Maintaining the health of people and the provision of health care in order to best achieve this goal is a complex and fascinating subject, one that requires insight, understanding, examination and reflection. In his book Dr Bishop examines his sphere of expertise and poses the question are we doing the best we can to keep people as healthy as we can? Along the way he challenges the status quo and proposes that conversations must be had in order to make sure we are making health care the best it can be. By having common sense discussions and making best health outcomes the a number one priority, Dr Bishop proposes that perhaps we can do better, a message in my books that is always worth consideration.
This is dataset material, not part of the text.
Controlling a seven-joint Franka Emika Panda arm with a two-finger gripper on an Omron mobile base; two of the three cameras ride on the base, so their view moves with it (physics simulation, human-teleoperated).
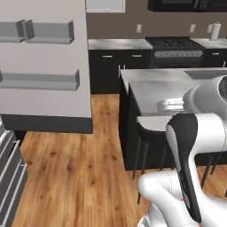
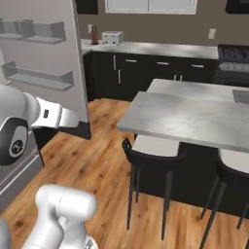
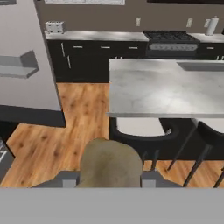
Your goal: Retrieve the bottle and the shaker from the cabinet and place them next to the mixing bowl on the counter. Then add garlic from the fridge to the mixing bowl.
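The small tan-brown roundish garlic lump point(image 3: 110, 164) sits gripped between the closed-in fingers point(image 3: 65, 180), above the wooden floor point(image 3: 83, 113) beside the grey marbled island surface point(image 3: 162, 87).

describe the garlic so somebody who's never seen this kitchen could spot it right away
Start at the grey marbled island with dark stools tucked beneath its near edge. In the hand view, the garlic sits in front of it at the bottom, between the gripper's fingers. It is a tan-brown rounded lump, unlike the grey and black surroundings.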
Well done.

Peter Sayers

Reviewed on 29th May 2024

Information is Power This could save your life.

Morbidity and Mortality haunt us for as long as we live.
There are general societal changes that have improved the human condition clean water, sewerage etc...
The are medical advances vaccination, drugs, surgery....
As a society we have embraced road safety, seat belts, better vehicles and roads.
We also engage in cancer screening programs, breast, colonic, skin.
Due to all of the above we all will live safer, healthier, longer lives if we avail ourselves of the opportunities to influence our health direction.
Dr Bishop's book leads us to that opportunity to recognise a latent condition.
Identification of coronary artery disease gives us a chance to reduce our individual risk. We can be following generic health advice, be a normal weight, maintain a normal blood pressure, check cholesterol and lipids and remain physically active. But unless one looks at those 32 centimetres of coronary arteries in a non invasive fashion, one will never know.
With falling mortality in other medical conditions that are identified early, the mortality of conditions that are not identified early must rise.
Dr Bishop presents his subject well, in an easy to follow style. He makes a very good case for coronary CT scan.
Yes, this is a book for the "worried well". But it also provides a means of dealing with that worry.
Just remember Acute Myocardial Infarction kills more women than breast cancer.
I recommend this book a good informative read.
Peter Sayers

Peter Angus

Reviewed on 29th May 2024

Clear understandable information

I am a fit 80 year old male. I run every second day, and when I suffered atrial flutter of the heart, I was pretty shocked. I had little understanding of heart issues. I found the book an easy read, and it has given me a useful understanding of how the heart behaves, and most importantly, the risk factors that I had pretty much taken for granted. Thoroughly recommended.